The next few weeks are considered critical. The opening of the United Nations General Assembly has traditionally been a moment of behind-the-scenes diplomacy, particularly on Iran, and officials of the new Iranian government, including the new foreign minister, Hossein Amir Abdollahian, are expected to make their mark. first appearances. Seen as a hard-line supporter, Amir Abdollahian, 56, has indicated his willingness to renew the deal – but on terms which the new government says are significantly improved.
Outside experts say Iran and North Korea, which fired a new cruise missile on Sunday that demonstrated their ability to bypass missile defenses, see this as a time to test the Biden administration.
“There is a strange similarity between what we see in Iran with enrichment and in North Korea with the cruise missile test,” said Rose Gottemoeller, a former arms control officer in several administrations who now works on Stanford University. “They are both trying to put the negotiating table in their favor as the Biden administration finally turns to them.”

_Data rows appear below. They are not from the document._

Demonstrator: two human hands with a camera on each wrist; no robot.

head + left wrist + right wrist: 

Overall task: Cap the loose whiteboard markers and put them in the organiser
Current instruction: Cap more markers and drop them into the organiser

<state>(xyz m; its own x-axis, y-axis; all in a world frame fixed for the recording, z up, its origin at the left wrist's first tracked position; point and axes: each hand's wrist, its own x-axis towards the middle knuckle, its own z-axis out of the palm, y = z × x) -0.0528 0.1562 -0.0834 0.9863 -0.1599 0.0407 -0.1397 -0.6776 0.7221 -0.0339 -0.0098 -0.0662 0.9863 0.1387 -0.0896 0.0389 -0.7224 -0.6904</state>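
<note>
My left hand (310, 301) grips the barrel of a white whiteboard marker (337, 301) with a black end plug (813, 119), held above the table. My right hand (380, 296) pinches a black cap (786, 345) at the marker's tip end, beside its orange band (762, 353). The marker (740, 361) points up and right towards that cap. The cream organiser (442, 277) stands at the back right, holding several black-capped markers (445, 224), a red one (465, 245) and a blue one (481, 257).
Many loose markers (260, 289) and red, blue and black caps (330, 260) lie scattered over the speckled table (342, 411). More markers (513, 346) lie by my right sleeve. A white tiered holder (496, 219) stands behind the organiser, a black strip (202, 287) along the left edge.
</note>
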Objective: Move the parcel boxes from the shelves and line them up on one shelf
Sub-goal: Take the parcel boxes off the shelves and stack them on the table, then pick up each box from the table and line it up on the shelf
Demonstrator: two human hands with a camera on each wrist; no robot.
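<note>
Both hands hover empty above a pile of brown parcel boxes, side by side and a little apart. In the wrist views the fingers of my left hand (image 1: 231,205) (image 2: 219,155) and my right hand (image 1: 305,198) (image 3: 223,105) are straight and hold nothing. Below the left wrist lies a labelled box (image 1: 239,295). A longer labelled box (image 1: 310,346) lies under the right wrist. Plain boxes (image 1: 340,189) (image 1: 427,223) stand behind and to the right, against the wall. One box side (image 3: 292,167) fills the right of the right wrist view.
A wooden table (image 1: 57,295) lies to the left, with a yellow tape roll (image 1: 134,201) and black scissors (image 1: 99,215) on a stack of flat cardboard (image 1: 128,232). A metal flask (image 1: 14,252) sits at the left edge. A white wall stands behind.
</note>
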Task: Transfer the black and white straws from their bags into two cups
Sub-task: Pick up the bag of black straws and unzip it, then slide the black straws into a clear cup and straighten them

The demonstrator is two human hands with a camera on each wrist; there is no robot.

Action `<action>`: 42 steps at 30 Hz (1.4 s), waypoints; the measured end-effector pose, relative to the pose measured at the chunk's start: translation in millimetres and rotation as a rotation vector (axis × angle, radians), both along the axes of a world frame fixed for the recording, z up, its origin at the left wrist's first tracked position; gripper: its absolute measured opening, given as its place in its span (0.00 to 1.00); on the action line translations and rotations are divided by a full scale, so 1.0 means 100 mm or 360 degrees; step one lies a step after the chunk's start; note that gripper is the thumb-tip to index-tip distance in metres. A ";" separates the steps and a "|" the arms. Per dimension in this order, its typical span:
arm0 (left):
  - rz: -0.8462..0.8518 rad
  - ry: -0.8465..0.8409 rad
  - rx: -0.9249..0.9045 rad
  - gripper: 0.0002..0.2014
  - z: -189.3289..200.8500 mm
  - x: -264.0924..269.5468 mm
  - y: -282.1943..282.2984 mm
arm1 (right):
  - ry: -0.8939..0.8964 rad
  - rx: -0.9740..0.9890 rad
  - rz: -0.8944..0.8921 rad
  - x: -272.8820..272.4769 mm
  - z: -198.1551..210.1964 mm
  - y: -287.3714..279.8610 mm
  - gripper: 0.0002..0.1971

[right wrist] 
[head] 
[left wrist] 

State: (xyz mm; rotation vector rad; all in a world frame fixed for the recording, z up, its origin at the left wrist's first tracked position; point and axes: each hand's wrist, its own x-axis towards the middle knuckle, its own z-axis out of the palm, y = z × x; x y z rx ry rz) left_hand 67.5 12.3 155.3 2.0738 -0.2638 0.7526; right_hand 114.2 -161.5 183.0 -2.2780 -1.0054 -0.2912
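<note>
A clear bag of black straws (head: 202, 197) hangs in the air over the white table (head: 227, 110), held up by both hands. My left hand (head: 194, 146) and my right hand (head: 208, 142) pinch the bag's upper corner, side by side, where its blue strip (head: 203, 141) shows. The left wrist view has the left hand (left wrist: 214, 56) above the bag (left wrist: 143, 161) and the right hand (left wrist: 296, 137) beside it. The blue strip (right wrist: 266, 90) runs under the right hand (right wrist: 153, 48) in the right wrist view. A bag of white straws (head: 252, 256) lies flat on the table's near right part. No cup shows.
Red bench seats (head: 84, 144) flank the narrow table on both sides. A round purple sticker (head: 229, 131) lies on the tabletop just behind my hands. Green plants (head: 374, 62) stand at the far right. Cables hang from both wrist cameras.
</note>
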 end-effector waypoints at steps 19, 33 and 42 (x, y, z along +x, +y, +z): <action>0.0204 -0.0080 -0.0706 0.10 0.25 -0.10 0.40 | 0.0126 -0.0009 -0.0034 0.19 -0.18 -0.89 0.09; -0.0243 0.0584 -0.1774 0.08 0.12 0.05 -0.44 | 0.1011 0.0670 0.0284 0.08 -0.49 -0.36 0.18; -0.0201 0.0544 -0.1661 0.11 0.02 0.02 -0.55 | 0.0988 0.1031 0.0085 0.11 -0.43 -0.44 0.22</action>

Iranian officials reached a temporary deal with International Atomic Energy Agency Director General Rafael M. Grossi on Sunday to allow the agency to reset monitoring devices that help measure the progress of the program. nuclear power in the country. In recent months, agency inspectors have been blinded in their efforts to monitor certain facilities, a source of growing concern for U.S. officials, who fear nuclear material may be diverted.
The deal triggers an immediate inspection crisis, assuming inspectors are allowed to access and operate their cameras and other equipment again. But it does not respond to the country’s desire to restore its uranium production – and enrich to much higher levels, and therefore much closer to bomb-grade material, than before 2015.